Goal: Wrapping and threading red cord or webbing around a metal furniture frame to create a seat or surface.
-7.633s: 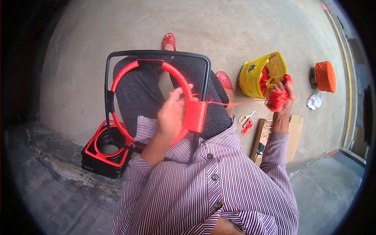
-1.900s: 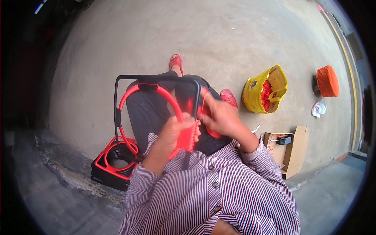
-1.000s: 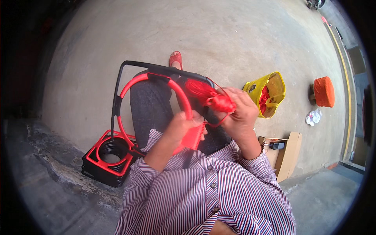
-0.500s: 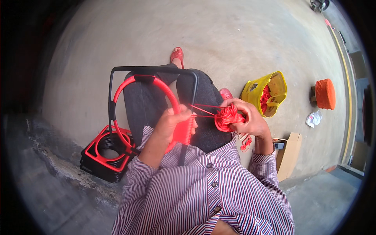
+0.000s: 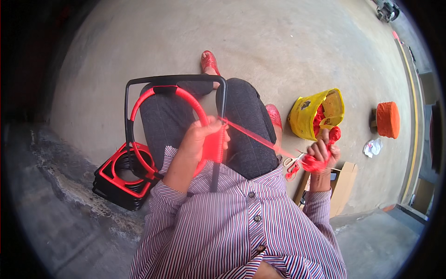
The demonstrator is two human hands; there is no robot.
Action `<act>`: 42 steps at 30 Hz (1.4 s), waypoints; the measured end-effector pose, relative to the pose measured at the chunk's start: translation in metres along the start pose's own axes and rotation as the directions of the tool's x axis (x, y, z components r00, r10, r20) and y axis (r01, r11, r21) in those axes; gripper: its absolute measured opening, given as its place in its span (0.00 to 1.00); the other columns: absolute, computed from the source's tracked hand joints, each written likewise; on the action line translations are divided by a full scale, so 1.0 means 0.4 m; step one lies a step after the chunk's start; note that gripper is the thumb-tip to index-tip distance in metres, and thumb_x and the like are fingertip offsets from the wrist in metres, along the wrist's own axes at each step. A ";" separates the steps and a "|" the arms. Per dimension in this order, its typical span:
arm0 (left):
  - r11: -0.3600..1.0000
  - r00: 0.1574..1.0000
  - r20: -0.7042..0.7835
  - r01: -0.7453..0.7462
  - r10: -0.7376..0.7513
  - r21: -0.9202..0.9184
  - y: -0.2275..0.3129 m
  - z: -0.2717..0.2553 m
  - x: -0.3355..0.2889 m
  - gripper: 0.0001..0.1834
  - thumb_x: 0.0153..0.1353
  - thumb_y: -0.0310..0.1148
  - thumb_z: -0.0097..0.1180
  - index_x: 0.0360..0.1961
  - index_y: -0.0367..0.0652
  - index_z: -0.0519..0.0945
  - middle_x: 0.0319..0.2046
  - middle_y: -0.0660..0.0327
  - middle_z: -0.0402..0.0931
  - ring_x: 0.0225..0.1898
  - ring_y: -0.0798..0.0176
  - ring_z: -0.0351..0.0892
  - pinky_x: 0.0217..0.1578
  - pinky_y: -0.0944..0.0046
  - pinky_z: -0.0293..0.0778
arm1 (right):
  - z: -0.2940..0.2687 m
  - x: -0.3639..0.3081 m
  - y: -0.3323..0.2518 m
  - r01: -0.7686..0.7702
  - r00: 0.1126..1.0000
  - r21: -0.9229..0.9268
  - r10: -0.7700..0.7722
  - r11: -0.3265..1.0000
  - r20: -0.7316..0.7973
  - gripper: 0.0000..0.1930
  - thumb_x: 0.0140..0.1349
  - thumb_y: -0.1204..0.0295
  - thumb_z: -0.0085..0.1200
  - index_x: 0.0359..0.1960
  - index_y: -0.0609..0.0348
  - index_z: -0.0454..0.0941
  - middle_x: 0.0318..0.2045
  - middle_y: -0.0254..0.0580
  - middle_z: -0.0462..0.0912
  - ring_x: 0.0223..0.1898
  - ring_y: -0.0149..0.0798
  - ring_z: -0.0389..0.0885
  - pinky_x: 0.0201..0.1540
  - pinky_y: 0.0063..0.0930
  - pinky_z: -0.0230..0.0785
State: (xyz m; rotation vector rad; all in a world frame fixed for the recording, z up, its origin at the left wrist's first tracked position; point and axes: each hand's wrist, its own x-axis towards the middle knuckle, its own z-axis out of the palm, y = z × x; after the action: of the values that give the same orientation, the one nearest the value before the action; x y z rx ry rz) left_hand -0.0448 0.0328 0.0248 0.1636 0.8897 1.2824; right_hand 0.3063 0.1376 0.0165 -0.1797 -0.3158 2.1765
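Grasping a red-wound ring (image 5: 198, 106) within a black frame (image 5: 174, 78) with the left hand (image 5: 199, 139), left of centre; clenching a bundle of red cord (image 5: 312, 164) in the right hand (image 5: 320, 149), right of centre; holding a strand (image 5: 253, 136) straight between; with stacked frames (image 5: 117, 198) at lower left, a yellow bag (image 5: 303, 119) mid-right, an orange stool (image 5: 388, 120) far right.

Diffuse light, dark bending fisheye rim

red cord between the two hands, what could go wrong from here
If the left hand eased its grip on the red windings, they might loosen. The red bundle in the right hand could tangle, being bunched up. The red cord, stretched out beside the black frame, might catch on it.
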 end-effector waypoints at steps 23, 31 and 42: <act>0.875 0.869 -0.121 -0.466 0.481 0.132 -0.051 0.053 0.014 0.37 0.54 0.27 0.50 0.66 0.37 0.55 0.61 0.53 0.60 0.51 0.56 0.72 0.52 0.55 0.72 | 0.213 0.342 0.162 -0.405 0.872 -0.816 0.442 0.413 -0.209 0.22 0.56 0.67 0.62 0.49 0.64 0.72 0.30 0.39 0.79 0.39 0.36 0.81 0.41 0.30 0.73; 0.901 0.900 0.054 -0.434 0.432 0.012 -0.050 0.058 0.009 0.42 0.54 0.32 0.51 0.69 0.35 0.49 0.63 0.52 0.59 0.53 0.56 0.70 0.54 0.58 0.68 | 0.279 0.417 0.278 0.004 0.945 -0.825 0.272 -0.565 -0.181 0.21 0.53 0.51 0.58 0.36 0.57 0.82 0.31 0.48 0.83 0.37 0.46 0.82 0.39 0.38 0.72; 0.979 0.977 0.077 -0.194 0.198 -0.057 -0.042 0.033 0.005 0.28 0.68 0.45 0.44 0.60 0.35 0.65 0.53 0.52 0.72 0.53 0.58 0.73 0.54 0.58 0.69 | 0.186 0.250 0.251 0.307 0.933 -0.808 -0.008 -0.502 0.360 0.12 0.48 0.70 0.62 0.35 0.56 0.79 0.31 0.38 0.79 0.35 0.42 0.80 0.36 0.32 0.73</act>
State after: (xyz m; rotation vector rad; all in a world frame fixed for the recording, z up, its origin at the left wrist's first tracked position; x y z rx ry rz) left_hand -0.0232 0.0337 0.0231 0.2692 0.7855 1.4689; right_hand 0.1521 0.1506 0.0573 -0.8586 -2.3055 0.6873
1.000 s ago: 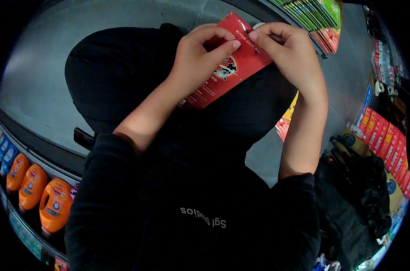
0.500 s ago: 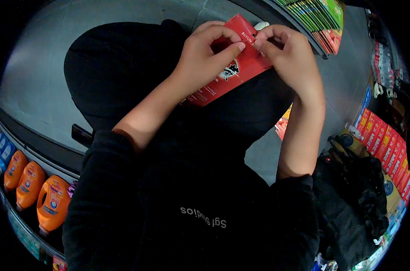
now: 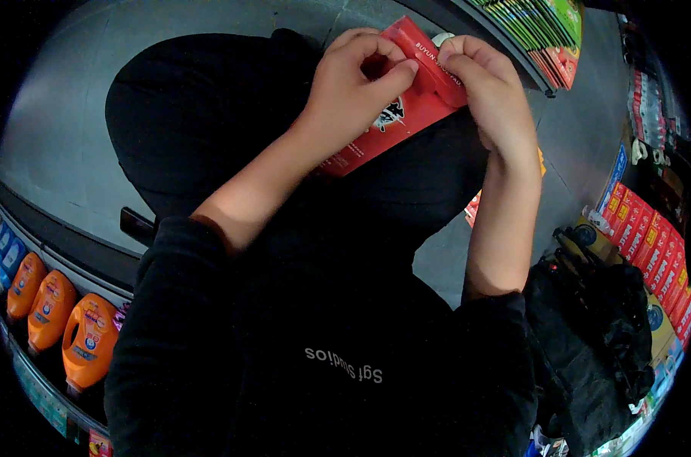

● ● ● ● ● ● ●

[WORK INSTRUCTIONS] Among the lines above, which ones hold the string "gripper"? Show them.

[SOLUTION TO THIS PROBLEM]
Action `<act>`: 42 steps at 30 Hz (1.4 s), waypoints; the measured end-effector pose, relative to the pose measured at the chunk's start: translation in metres along the start pose's own axes and rotation as the directions of the tool's x axis (x, y, z components r00, r10, r20) and y axis (r01, r11, r21) in those axes; gripper: its absolute measured opening, given as its place in its span (0.00 to 1.00); the other columns: absolute, computed from the source's tracked hand joints, each written likewise; on the action line translations are divided by a full scale, so 1.0 means 0.4 m; step one lies a step after the chunk's start; note that gripper is the thumb-tip to index-tip distance in metres, and thumb_x and the like are fingertip offsets from the wrist in metres, along the wrist's own axes at each step. A ";" separates the steps and a "|" the arms. Per dimension in this order, its typical span:
  - gripper: 0.0001..0.1834
  - gripper: 0.0000..0.1930

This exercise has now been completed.